As Suazo sees it, "I think Deb's seat and her new position, it is just the beginning. Right now, Deb is the most recognizable Native woman in politics. While there are so many more to mention—including people like Peggy Flanagan, lieutenant governor of Minnesota. How many people know that, that is a Native woman in the office? I didn't know that. There are differences in what it is to be a 'practicing pueblo,' or practicing Native. It is interesting to see that change now. Because many of us in those societal roles didn't think about leadership as we see it today."
What Suazo alludes to is often the most significant single opponent an Indigenous individual must face—that is: themselves and their community. While many fierce, independent and forward-thinking women are out here working, many still fight against the long-standing male-dominated value system every day. Sometimes, our own societal norms make us shy away from "putting ourselves out there" as Native people. You don't even have to be Indigenous to hit these walls, as we have seen in the spat between N.M. Senate President Pro Tempore Mimi Stewart and Albuquerque Democratic Sen. Daniel Ivy-Soto during the final round of the Legislature. Stewart called Ivey-Soto's rebuttals and line of questions accusatory and bullying. Her statements were backed by many, and hit the news quickly. If two male senators argued on the Senate floor, it would not have been an issue, not newsworthy.

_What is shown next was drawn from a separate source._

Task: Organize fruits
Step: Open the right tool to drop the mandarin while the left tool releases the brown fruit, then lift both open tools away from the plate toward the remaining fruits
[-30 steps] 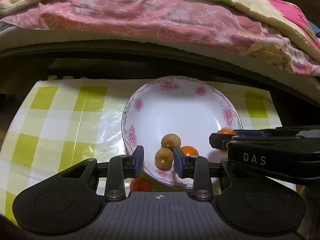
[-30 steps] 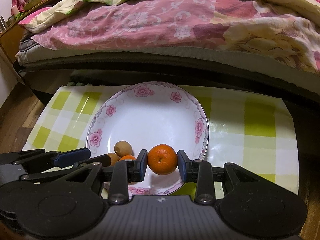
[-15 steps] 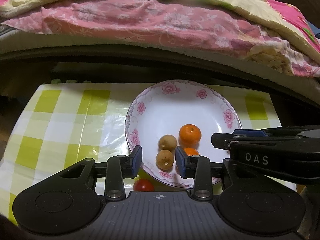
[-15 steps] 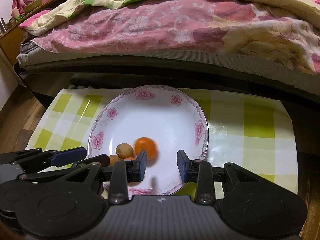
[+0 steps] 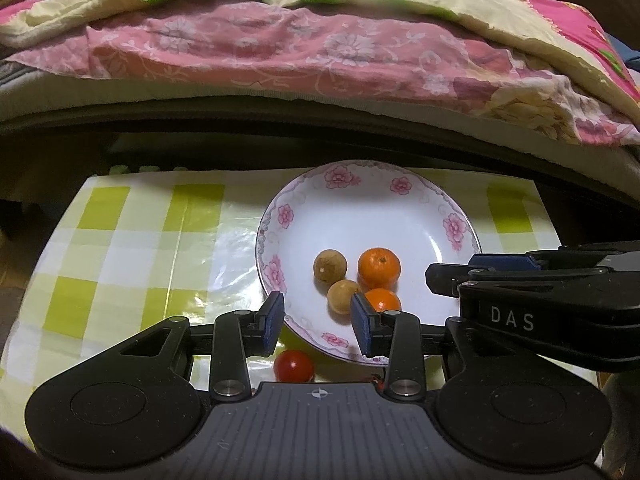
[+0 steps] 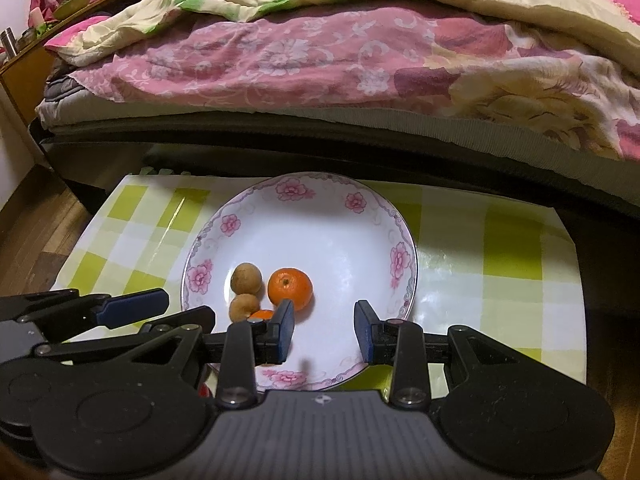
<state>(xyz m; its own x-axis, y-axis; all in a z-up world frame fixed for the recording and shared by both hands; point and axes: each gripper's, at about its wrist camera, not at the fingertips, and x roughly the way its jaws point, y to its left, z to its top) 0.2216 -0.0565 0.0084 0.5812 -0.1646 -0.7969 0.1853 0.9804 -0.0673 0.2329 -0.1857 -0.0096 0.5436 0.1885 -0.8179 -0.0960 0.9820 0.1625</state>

In 2020 we saw Kamala Harris win the vice presidency, and 2021 has shown us the glass ceiling has broken, especially for Indigenous women. Are we ready for this? For centuries—not just in N.M., but especially here—our mothers and sisters have cared for our survival. We entrust them with raising us. Maybe we should entrust them now to lead us through these turbulent waters. And maybe these waters are turbulent because we never heard them out before? Aleta Suazo leaves us with some final thoughts.
"New Mexico and our woman take on these roles a little differently. It is those core values of family, community and heritage that set us aside from any other tribe in America. The fact that we are still in our homelands for the most part, our language, our religion is still strong, and all of that is what makes us different. We live community a bit different. We are invested in our communities and people. This is what we are taught: community first. These young women, those coming up, will continue to carry that torch."